Antimicrob Agents Chemother. 2014 Oct 27;
Authors: Cain SE, Kohn J, Bookstaver PB, Albrecht H, Al-Hasan MN
Abstract
The Bloodstream Infection Mortality Risk Score (BSIMRS) predicts the outcome of patients with gram-negative bloodstream infections (BSI) with high discrimination. This retrospective cohort study examined the impact of inappropriate antimicrobial therapy on mortality in adult patients with gram-negative BSI admitted to Palmetto Health Hospitals in Columbia, SC, USA from 1 January 2011 to 31 December 2012 after stratification by predicted prognosis at initial presentation using BSIMRS. Multivariate Cox regression model was used to identify independent risk factors for 28-day mortality overall and within each predefined BSIMRS category (<5, 5-9 and ≥10). Relative risk reduction (RRR), absolute risk reduction (ARR), and number needed to treat (NNT) were calculated from predictive logistic regression model of mortality. Overall, 390 unique patients with first episodes of gram-negative BSI were identified. Median age was 66 years and 229 (59%) were women.

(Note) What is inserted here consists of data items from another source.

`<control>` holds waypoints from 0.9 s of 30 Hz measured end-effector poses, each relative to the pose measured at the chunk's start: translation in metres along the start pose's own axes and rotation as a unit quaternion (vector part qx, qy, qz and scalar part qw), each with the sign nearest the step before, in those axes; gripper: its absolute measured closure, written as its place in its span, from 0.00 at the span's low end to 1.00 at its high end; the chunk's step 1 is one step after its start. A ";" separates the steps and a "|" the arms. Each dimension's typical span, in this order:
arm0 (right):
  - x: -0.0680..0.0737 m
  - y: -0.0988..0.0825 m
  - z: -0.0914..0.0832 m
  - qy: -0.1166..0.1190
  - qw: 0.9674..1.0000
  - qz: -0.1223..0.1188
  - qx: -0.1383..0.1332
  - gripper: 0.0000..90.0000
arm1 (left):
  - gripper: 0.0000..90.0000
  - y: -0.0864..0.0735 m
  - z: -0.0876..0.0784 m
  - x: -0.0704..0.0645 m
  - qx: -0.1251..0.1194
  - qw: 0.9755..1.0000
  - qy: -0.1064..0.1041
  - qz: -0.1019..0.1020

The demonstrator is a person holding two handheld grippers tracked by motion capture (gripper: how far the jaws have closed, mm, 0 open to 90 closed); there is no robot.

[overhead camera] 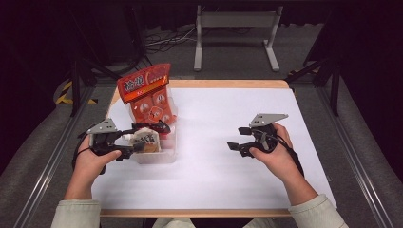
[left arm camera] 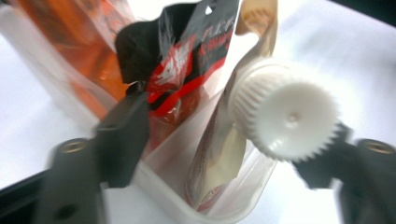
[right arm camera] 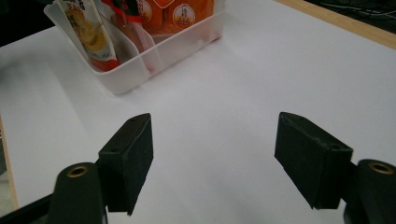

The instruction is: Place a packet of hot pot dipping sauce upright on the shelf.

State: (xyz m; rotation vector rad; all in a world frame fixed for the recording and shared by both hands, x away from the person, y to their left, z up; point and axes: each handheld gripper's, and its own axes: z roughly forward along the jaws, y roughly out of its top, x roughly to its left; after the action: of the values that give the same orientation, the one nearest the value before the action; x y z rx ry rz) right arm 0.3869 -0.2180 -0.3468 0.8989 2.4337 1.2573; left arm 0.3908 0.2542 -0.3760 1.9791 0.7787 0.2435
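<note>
L gripper (overhead camera: 142, 137) at clear bin (overhead camera: 164, 156), left-middle of high view: let go, jaws apart, either side of white-capped pouch (left arm camera: 280, 107) w/o pressing it. Pouch upright in near end of bin, next to black-red pack (left arm camera: 187, 60) & orange snack bag (overhead camera: 147, 92). R gripper (overhead camera: 240, 138) right of center on white tabletop (overhead camera: 214, 180), spread wide, holding nothing, well apart from bin.

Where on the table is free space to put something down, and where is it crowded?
Free: the white sheet between the clear bin and the right gripper, and the far right corner. Crowded: the bin, packed with snack pouches, where the left gripper sits open.
</note>
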 end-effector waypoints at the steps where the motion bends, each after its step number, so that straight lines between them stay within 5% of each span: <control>1: -0.001 0.000 -0.001 -0.003 1.000 -0.001 -0.004 0.31 | 0.25 -0.001 -0.003 0.000 -0.004 1.000 0.003 -0.005; 5: -0.005 -0.004 -0.010 -0.023 0.999 -0.022 -0.020 0.27 | 0.12 -0.005 -0.014 -0.004 -0.007 1.000 0.018 -0.007; 8: -0.010 -0.011 -0.019 -0.029 0.999 -0.017 -0.029 0.26 | 0.09 -0.009 -0.020 -0.010 -0.004 1.000 0.031 0.003; 16: -0.027 -0.032 -0.047 -0.045 0.998 0.007 -0.053 0.24 | 0.06 -0.023 -0.032 -0.013 -0.023 0.998 0.051 0.003; 27: -0.050 -0.068 -0.065 -0.076 0.994 0.029 -0.070 0.18 | 0.06 -0.041 -0.023 -0.023 -0.017 0.998 0.059 0.001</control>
State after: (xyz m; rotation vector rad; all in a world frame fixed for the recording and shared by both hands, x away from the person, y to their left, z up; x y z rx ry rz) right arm 0.3664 -0.3205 -0.3656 0.9944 2.1882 1.3104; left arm 0.3449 0.2706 -0.3950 1.9459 0.8432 0.3759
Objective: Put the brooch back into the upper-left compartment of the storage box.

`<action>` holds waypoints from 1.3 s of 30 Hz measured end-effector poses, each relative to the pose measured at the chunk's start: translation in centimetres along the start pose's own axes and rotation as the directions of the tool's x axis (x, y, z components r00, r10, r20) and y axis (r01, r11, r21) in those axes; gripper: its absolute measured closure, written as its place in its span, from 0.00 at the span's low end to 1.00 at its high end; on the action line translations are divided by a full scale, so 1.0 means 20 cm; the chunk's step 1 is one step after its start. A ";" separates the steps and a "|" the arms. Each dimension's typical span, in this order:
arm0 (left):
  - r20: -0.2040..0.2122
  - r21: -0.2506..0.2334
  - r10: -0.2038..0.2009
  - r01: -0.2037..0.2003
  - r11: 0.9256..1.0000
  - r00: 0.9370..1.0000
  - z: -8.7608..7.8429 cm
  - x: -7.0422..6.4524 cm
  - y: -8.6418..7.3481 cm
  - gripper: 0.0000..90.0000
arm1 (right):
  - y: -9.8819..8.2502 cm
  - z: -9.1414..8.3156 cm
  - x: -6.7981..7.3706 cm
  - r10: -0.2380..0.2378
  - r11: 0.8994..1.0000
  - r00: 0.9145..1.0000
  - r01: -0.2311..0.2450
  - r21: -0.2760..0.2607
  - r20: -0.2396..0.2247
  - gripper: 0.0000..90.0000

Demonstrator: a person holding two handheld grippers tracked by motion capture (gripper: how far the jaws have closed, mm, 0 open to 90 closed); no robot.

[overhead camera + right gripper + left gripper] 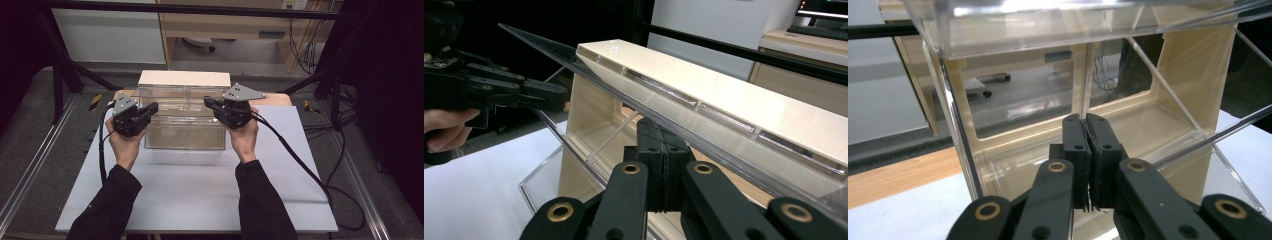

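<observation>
Near edge of the high view: two dark sleeves come in from the bottom over a white sheet that covers the table. Cables trail back from both grippers across the sheet and off to the floor.

Left hand holds the left gripper at the left end of the bin unit. Jaws pressed together with nothing between them, tips near the clear front at that corner; contact can't be confirmed. In the left gripper view the left gripper has its tips level with a cream-framed opening behind clear panels.

Right hand holds the right gripper at the right end, jaws aimed left toward the upper front. Also clenched, nothing between them. In the right gripper view the right gripper sits just under the tilted clear flap, touching or nearly so, can't tell which. The left gripper shows far left there, close to the bin's other end.

Bin unit stands mid-table on the sheet's far part: cream body, flat cream top, clear tilt-out fronts with dividers, fronts angled open toward the person.

Beyond: wood tabletop edge, black frame bars, wooden furniture, grey floor
</observation>
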State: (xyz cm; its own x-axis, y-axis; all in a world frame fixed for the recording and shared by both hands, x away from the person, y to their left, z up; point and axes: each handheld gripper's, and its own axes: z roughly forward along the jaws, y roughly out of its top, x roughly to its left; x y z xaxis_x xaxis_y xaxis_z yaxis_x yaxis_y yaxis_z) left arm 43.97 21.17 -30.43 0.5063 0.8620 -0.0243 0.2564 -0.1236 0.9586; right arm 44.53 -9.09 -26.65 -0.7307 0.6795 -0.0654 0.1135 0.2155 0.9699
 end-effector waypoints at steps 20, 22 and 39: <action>0.018 0.023 0.006 -0.006 1.000 1.000 -0.04 0.01 0.02 0.87 | 0.00 0.00 0.00 -0.001 1.000 1.000 0.001 0.001 -0.001 1.00; 0.032 0.029 0.008 -0.008 1.000 0.999 -0.06 0.01 0.03 0.82 | 0.00 0.00 0.00 0.001 1.000 1.000 -0.001 0.001 -0.001 1.00; 0.077 0.092 0.091 -0.098 0.991 0.993 -0.25 -0.04 0.01 0.43 | 0.00 0.00 0.00 0.004 1.000 1.000 -0.004 0.000 0.001 1.00</action>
State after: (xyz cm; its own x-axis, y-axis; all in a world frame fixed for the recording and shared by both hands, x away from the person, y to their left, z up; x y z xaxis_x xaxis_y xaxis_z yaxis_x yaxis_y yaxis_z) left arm 39.54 22.93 -28.84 0.5892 0.8070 0.0411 0.2804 -0.2519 0.9262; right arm 44.54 -9.10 -26.61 -0.7299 0.6807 -0.0621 0.1164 0.2133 0.9700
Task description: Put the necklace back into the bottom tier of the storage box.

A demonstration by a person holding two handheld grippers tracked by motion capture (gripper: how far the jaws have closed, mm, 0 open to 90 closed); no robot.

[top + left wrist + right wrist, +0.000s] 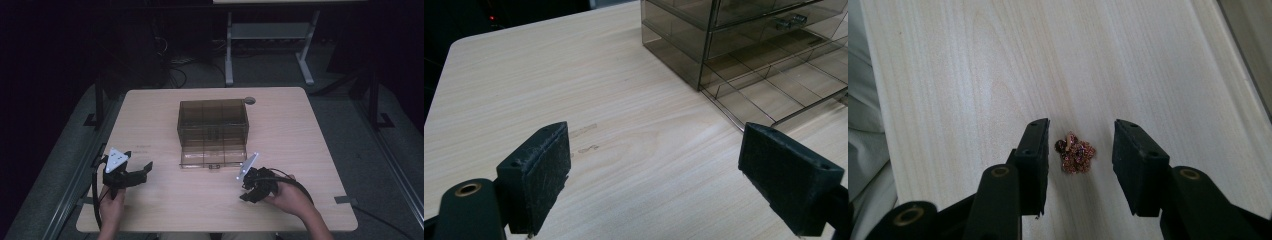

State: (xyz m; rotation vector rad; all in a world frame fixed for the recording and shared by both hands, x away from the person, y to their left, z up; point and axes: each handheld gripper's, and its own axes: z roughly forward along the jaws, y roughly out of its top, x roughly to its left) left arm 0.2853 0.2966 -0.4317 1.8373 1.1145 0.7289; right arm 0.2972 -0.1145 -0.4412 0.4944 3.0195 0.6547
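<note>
Lower centre of the right gripper view: 1 small flower-shaped trinket [1075, 153], a cluster of tiny red-pink beads with gold glints, lying on the pale wood-grain tabletop [973, 65] between the right gripper's [1080, 160] 2 black padded fingers, spread and clear of it. The left gripper [654, 175] stands with fingers wide apart. 1 smoky translucent plastic drawer box [213, 131] sits mid-frame in the high view, with 1 divided drawer pulled out.

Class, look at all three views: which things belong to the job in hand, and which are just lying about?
In the job: right gripper, its jaws either side of the small red beaded ornament, not yet pressing; smoked clear drawer box, bottom drawer pulled out.

Idle: left gripper, open over bare table.
</note>
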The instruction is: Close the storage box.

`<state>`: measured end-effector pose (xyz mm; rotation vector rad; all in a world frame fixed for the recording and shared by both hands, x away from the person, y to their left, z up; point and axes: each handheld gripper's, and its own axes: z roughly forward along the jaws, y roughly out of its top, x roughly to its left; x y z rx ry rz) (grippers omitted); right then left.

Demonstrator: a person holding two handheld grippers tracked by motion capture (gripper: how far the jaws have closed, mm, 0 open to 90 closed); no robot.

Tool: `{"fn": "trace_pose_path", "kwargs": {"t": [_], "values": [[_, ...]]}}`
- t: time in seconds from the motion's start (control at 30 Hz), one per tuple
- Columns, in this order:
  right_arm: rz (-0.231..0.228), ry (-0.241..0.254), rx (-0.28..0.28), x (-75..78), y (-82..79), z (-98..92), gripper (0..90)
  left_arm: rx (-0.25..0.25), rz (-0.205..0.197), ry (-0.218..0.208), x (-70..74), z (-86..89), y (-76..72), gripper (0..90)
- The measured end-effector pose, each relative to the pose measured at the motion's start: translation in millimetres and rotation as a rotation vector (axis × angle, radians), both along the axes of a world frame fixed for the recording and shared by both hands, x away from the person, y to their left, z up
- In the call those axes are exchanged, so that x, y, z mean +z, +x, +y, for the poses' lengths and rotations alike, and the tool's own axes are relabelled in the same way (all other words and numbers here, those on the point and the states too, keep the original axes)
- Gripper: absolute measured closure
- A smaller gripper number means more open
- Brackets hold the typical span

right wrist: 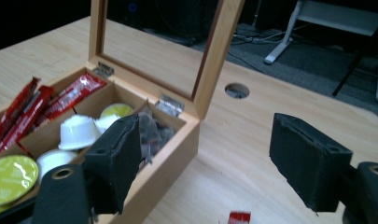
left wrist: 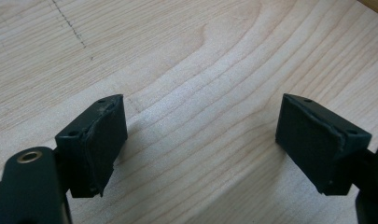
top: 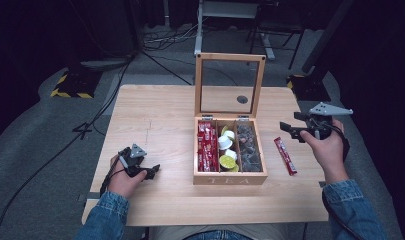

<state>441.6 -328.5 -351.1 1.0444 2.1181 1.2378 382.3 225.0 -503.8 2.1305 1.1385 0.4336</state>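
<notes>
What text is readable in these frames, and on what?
"TEA": faint letters on the front wall of the open wooden tea box with the glass lid.
Red sachet lying on the light wooden table right of the box: print too small to read.
Red sachets in the box's left compartment: print blurred.
Yellow-green foil-topped capsule: faint print, unreadable.

red sachet (right wrist: 238, 218) cut off at bottom edge, dark packets (top: 249, 147) indistinct

Bare table (top: 155, 115) left of the tea box (top: 230, 178); its upright lid (top: 230, 57) behind the compartments.
</notes>
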Motion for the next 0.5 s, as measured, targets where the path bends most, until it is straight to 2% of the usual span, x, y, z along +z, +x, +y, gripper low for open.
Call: {"fn": "trace_pose_path", "kwargs": {"t": [0.07,0.23,0.5], "values": [[-0.014,0.002,0.005,10.3,7.7,6.6,24.2,0.0,0.0,0.0,0.0,0.0,-0.1,16.9],[-0.023,0.018,0.012,23.4,20.5,19.5,22.7,0.002,0.001,-0.001,0.0,0.2,-0.2,16.9],[-0.027,0.021,0.026,31.8,38.0,34.4,22.6,0.013,0.0,-0.001,-0.1,-0.2,-1.2,16.9]]}}
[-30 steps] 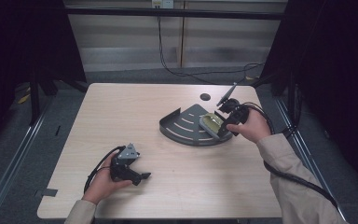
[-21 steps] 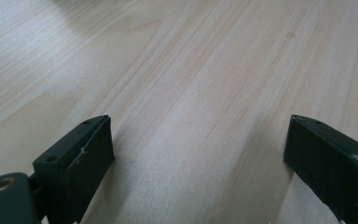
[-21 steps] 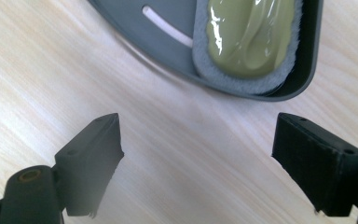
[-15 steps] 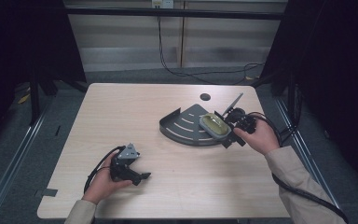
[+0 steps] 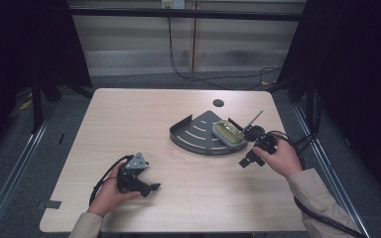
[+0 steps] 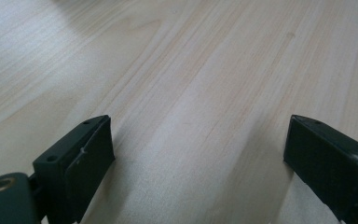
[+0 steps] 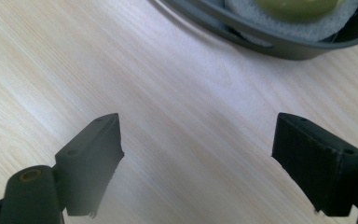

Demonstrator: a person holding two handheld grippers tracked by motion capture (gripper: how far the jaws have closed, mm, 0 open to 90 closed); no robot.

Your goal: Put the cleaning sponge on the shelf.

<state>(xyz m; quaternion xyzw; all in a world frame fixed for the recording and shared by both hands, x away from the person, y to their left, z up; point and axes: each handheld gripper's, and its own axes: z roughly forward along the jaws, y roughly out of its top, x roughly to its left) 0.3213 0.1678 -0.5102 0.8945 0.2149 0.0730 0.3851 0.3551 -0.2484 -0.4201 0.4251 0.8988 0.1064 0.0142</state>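
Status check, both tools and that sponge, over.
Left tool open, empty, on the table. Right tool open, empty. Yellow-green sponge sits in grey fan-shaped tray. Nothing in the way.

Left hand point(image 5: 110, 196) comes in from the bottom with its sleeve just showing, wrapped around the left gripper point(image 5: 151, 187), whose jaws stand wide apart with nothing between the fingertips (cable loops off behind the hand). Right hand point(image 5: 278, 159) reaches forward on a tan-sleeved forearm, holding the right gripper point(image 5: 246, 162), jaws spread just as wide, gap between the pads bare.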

There was significant association between inappropriate antimicrobial therapy and mortality in patients with BSIMRS 5-9 (adjusted hazard ratio [aHR] 3.55, 95% confidence intervals [CI] 1.22-8.31, p=0.02) and BSIMRS ≥10 (aHR 4.99, 95% CI 1.09-22.87, p=0.04), but not in those with BSIMRS <5 (aHR 3.34, 95% CI 0.17-22.77, p=0.34). RRR, ARR and NNT were 0.25, 0.02 and 63 for BSIMRS <5; 0.56, 0.32 and 3 for BSIMRS 5-9; and 0.39, 0.39 and 3 for BSIMRS ≥10, respectively. There is significant benefit from appropriate antimicrobial therapy in patients with gram-negative BSI with guarded (BSIMRS 5-9) and poor predicted prognosis (BSIMRS ≥10). Survival difference remains unclear among those with good predicted prognosis (BSIMRS <5) at initial presentation.